The following year, Ribman married Alice Rosen, a nurse; the couple had two children, James and Elana.
A number of critics—among them Robert Brustein, Martin Gottfried, and Gerald Weales—immediately identified Ribman as one of the few playwrights who represented the future of American playwriting and a rejection of the relatively mindless fare that was becoming the staple of Broadway. Mainstream critics have never embraced him, though, and only two of his plays have been produced on Broadway: The Poison Tree in 1976 and Cold Storage in 1977. Many of his subsequent plays have been produced by Handman at the American Place Theatre and by Brustein at the Yale Repertory Theatre in New Haven, Connecticut, and the American Repertory Theatre in Cambridge, Massachusetts.

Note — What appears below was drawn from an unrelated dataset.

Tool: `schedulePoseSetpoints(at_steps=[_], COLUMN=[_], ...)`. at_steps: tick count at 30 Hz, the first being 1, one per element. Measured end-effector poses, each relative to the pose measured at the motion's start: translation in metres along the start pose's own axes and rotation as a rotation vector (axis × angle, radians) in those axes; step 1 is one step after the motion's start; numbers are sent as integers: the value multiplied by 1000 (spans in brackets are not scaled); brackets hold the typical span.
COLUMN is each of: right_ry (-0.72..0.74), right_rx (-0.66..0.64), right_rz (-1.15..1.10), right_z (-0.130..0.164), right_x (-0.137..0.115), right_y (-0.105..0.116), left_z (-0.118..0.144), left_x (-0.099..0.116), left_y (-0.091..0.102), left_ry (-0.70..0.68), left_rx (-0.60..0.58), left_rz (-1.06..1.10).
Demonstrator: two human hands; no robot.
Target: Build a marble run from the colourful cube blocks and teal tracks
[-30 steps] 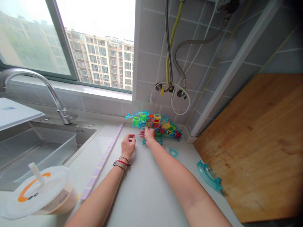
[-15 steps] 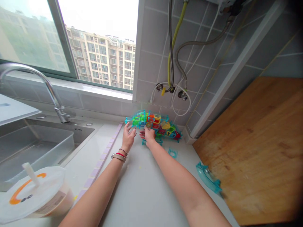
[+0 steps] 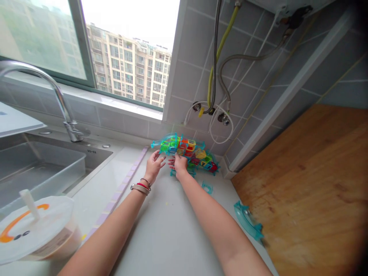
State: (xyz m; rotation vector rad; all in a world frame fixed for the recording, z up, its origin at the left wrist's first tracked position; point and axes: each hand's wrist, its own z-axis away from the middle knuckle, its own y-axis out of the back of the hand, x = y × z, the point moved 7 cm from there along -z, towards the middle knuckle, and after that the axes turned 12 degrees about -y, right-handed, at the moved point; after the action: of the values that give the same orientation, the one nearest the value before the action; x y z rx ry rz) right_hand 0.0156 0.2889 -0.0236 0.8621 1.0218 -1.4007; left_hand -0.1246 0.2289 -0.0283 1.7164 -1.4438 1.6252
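Where the view begins at the far left, I see a cup (image 3: 34,230) with a lid and straw, and behind it the sink (image 3: 43,168) with its tap (image 3: 61,103). A purple strip (image 3: 126,184) lies along the counter (image 3: 169,234) beside the sink. My left hand (image 3: 153,165) is open, fingers spread, and its fingertips touch the left end of the toy (image 3: 188,151), a pile of colourful clear blocks standing against the tiled wall in the corner. My right hand (image 3: 179,165) rests on the front of the toy; I cannot tell if it grips a piece. Near it lies a small teal piece (image 3: 207,187), and further right a curved teal piece (image 3: 247,221) at the edge of the wooden board (image 3: 310,191).
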Motion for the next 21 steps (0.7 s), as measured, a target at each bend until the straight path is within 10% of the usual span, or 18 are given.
schedulePoseSetpoints(at_steps=[8, 15, 21], right_ry=[61, 262, 368], right_rx=[42, -156, -169], right_rz=[129, 194, 504], right_z=[15, 119, 192], right_x=[-3, 24, 71], right_y=[10, 68, 142], left_z=[0, 14, 52], left_x=[-8, -9, 10], left_y=[4, 32, -12], left_ry=[-69, -216, -466], left_rx=[-30, 114, -262], left_rz=[-147, -495, -770])
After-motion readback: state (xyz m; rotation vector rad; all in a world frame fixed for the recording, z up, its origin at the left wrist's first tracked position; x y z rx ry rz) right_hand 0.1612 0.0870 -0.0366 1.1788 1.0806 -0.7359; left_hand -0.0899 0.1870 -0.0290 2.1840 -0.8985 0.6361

Ribman has refused to create his plays according to any notion of what an audience might want to see. “The thing for me that has always been the most difficult,” he has said,is to be faithful to my own creative instincts, to what I want to do. There are powerful market forces out there that push you into more conservative directions because more conservative directions are what pay. To be true to yourself means that if you are going to find your authentic, individual voice you may at first be pushed aside because it doesn’t sound like anyone else, and if it doesn’t sound like anyone else they don’t know what to do with it. It’s been said that we are all born originals, but most of us die as copies. That’s what an artist must avoid.